4) The evolution of earth into mammals: The Book of Genesis does not state that new species were created from previous species. They all were created from dust, a term that is frequently referred to in The Bible as the raw material or the source of life. What distinguishes the Jewish amanuensis of our evolutionists is a mathematical cipher. Whereas The Book of Genesis announces four derivatives from earth: vegetation, reptiles (a group that includes unicellular creatures, crabs, fishes and birds,) mammals and human beings, our evolutionists reduce -in an effort to diminish the importance of the force of the phenomenon that designed life, the mutations from dead matter to organic matter to a single occasion.

Before Erasmus Darwin wrote the passages on creative evolutionism that inspired the career of his illustrious grandchild, Jean-Baptiste Lamarck prescribed that creatures evolve because they want to, a postulate that pantheists may borrow as a proof of the ubiquitousness of God. In the 1960s James Lovelock formulated the Gaia theory, which proposes that our planet functions as a single organism that maintains conditions necessary for its survival. Lavelock’s thesis, which had been previously formulated by Gustav Theodor Fechner, and that Buddhists extend to the universe itself, coincides with the passages of The Book of Genesis that affirm that mammals evolved from dust. Earth, as one of the oldest proverbs of humanity says, appears to be our mother: "‘Let the land produce living creatures according to their kinds: livestock, creatures that move along the ground, and wild animals, each according to its kind.’ And it was so. God made the wild animals according to their kinds, the livestock according to their kinds, and all the creatures that move along the ground according to their kinds. And God saw that it was good.

 5) The evolution of earth into human beings: Several writers of The Old Testament identify man with God, a theological statement that eventually condemned Jesus Christ to the cross and that anticipated the ethics of our secular age. The full articulation of the God-Man equivalency not only invalidates the hierarchies of the Church but also those of our political world, for if any man or woman is God, God cannot discriminate himself from God. The passage of The Book of Genesis that states the supremacy of men over animals and plants has been also recently verified by the squander of natural resources in the hands of our most prosperous societies: “Then God said, ‘Let us make man in our image, in our likeness, and let them rule over the fish of the sea and the birds of the air, over the livestock, over all the earth, and over all the creatures that move along the ground.’ So God created man in his own image, in the image of God he created him; male and female he created them. And God blessed them, and God said unto them, ‘Be fruitful, and multiply, and replenish the earth, and subdue it: and have dominion over the fish of the sea, and over the fowl of the air, and over every living thing that moveth upon the earth.’ And God said, ‘Behold, I have given you every herb bearing seed, which is upon the face of all the earth, and every tree, in the which is the fruit of a tree yielding seed; to you it shall be for meat. And to every beast of the earth, and to every fowl of the air, and to every thing that creepeth upon the earth, wherein there is life, I have given every green herb for meat.’ and it was so.”
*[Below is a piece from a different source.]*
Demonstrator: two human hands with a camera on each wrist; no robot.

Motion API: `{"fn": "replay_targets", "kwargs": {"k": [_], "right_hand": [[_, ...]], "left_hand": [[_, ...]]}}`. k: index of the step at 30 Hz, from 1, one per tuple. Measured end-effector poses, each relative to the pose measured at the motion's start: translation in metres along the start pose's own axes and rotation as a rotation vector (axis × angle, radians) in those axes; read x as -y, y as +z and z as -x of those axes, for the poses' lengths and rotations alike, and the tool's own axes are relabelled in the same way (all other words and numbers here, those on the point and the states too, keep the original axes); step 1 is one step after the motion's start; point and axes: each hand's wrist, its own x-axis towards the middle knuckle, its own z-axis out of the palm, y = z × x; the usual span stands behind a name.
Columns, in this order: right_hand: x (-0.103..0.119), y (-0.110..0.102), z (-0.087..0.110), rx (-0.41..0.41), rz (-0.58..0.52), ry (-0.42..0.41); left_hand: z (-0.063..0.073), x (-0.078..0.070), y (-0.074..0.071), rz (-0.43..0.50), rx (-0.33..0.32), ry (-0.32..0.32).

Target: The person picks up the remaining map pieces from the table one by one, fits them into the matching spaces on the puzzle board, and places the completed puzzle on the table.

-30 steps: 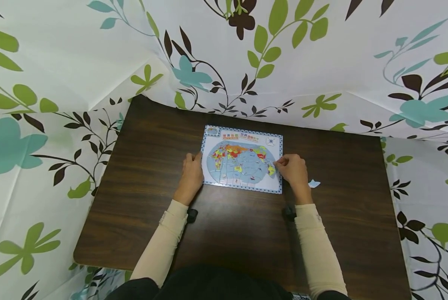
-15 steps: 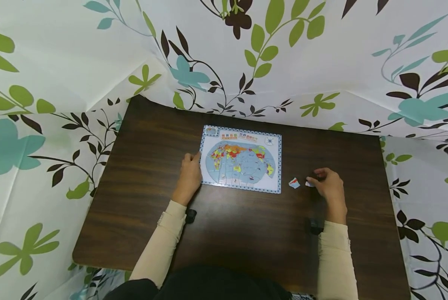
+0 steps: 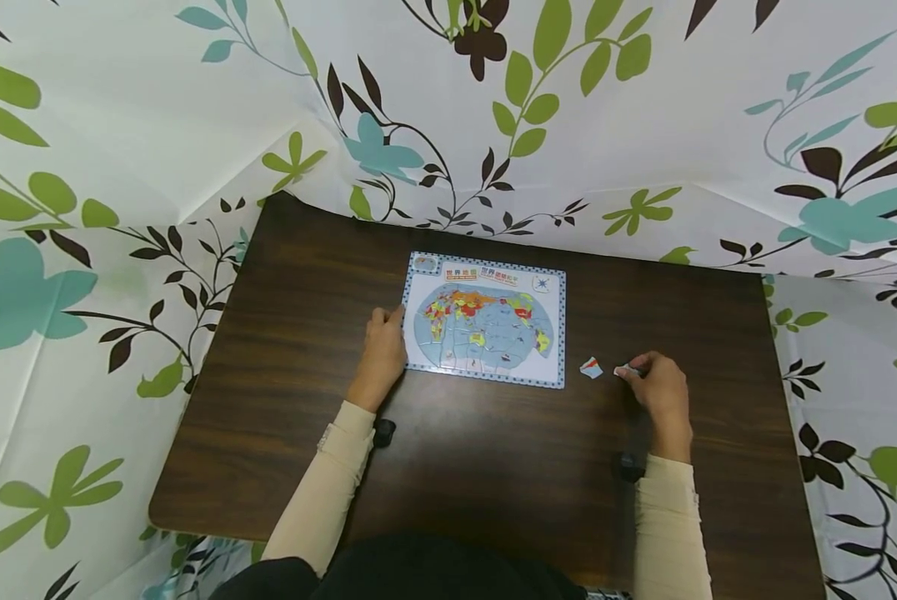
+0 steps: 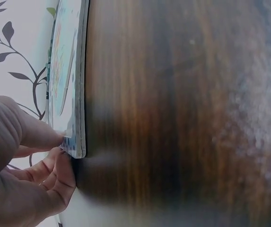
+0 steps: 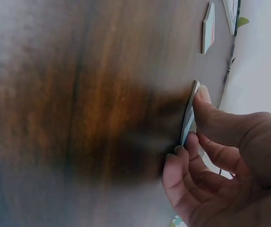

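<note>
Our hands are apart: with the left hand [image 3: 383, 350] we pinch the left edge of the world-map jigsaw puzzle [image 3: 484, 321] on the wood-grained table [image 3: 486, 467]; with the right hand [image 3: 660, 393], a jigsaw piece [image 5: 188, 120], near a red-and-blue piece [image 3: 591, 367] right of the puzzle.

I see left grip [image 3: 383, 350] holding map puzzle [image 3: 493, 333] by left edge, right grip [image 3: 660, 392] pinching piece [image 3: 624, 370], red-marked tile [image 3: 591, 367] between.

One puzzle [image 3: 484, 321], two loose pieces [image 3: 591, 367]
</note>
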Motion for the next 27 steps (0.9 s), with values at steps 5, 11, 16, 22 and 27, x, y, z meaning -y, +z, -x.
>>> {"fn": "replay_targets", "kwargs": {"k": [5,11,16,22,27], "right_hand": [[0.0010,0.0009,0.0033,0.043,-0.040,0.005],[0.0019,0.0052,0.0050,0.021,-0.051,0.035],[0.0031,0.0069,0.0048,0.006,-0.056,0.057],[0.0016,0.0035,0.0036,-0.018,-0.036,0.018],[0.0017,0.0038,0.0035,-0.048,-0.048,-0.014]], "left_hand": [[0.0000,-0.0002,-0.0009,0.002,0.016,-0.010],[-0.0001,0.0008,-0.0016,0.005,0.020,-0.007],[-0.0001,0.0013,-0.0014,0.000,0.016,-0.008],[-0.0013,-0.0005,-0.0009,0.008,0.008,-0.002],[-0.0009,-0.0002,-0.0014,0.004,0.007,-0.004]]}}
New archaeological discoveries will confirm or deny the chronological discourse of creation stated in the first myth of The Bible. It would be an error, however, to reduce a symbolical narration to the arid discourse of scientific scholarship, for The Book of Genesis is not only historical but metaphysical and teleological.

7) The evolution from life into eternity: Both God and man are consummated creators, ultimately rewarded by eternal peace. “By the seventh day God had finished the work he had been doing; so on the seventh day he rested from all his work. And God blessed the seventh day and made it holy, because on it he rested from all the work of creating that he had done.”

This passage echoes the final verses of the Poem of Gilgamesh, in which we read that men must die in order to rest after a life of toil.